Birthed by Williams and Carrie Bren in 2005 as a Hadley, Massachusetts, punk-house "collective exercise in excess," Cave Bears are less warped trad-rock insurgents than Situational melee given gooseflesh, amplification, and a counterfeit license to ill: a mind-fuck cocktail of Culturicide anti-demagoguery, Box the Bunny-era Bunnybrains schizophrenia, and Vieuphoria-interlude Frogs bile. To get the full effect, it's essential to catch their live act, where the band feeds off the audience's collective vibe.

"We usually hash out a scenario in the hours or moments before showtime and try to follow through as well as we can, like actors in an amateur play that have forgotten half of their lines," Williams says.

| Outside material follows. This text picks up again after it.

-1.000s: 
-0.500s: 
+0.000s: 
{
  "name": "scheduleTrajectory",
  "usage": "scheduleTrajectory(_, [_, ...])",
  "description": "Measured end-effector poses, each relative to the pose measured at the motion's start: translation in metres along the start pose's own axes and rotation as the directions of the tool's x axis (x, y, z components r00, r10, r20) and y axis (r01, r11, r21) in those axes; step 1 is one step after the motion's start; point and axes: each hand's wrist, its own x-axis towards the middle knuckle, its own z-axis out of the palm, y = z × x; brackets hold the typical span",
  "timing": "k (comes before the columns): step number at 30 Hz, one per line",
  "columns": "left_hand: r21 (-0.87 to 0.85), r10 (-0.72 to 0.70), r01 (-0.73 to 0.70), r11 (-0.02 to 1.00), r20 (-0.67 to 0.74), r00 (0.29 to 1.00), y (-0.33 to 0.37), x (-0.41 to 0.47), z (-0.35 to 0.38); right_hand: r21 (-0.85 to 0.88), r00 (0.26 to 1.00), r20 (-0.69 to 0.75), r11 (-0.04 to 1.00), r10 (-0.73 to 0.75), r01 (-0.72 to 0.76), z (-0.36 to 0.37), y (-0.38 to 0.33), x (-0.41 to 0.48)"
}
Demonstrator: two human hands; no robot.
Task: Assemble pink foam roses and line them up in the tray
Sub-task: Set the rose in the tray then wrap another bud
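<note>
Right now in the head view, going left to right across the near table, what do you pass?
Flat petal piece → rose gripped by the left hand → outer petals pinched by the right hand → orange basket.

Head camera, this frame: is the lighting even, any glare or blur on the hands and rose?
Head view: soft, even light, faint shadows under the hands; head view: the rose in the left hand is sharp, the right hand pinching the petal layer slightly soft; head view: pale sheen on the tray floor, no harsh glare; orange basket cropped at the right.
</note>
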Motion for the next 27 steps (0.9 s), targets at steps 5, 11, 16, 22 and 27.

"I think a successful Cave Bears gig can best be summed up in a few words, for example: 'They built a fake campfire and told ghost stories,' 'they played epic guitar solos whilst shooting fireworks into the crowd,' or 'they made a Christmas list on vintage printer paper and sung pornographic ditties about Santa.' "

In the duo's hands, seemingly etched-in-stone notions like "entertainment" and "performance" are as fragmented and kaleidoscopic as the heady, unwieldy sound collages it bills as "studio" albums.

Escape From Ironic Castle (Feeding Tube, 2011) could be considered the Cave Bears' magnum opus. Out-of-breath kids huff and puff through "Kids in America." Rampaging roller-coaster hardcore begets a slowed-tape effect that makes Williams sound like Lucifer when he isn't ranting about having achieved immortality by quaffing blood. Interwoven through it all is arguably the least hinged cover of the Verve's "Bittersweet Symphony" committed to tape. Williams defines the band's mission as such: "We're mocking pop culture to the point where it becomes difficult to discern our intentions."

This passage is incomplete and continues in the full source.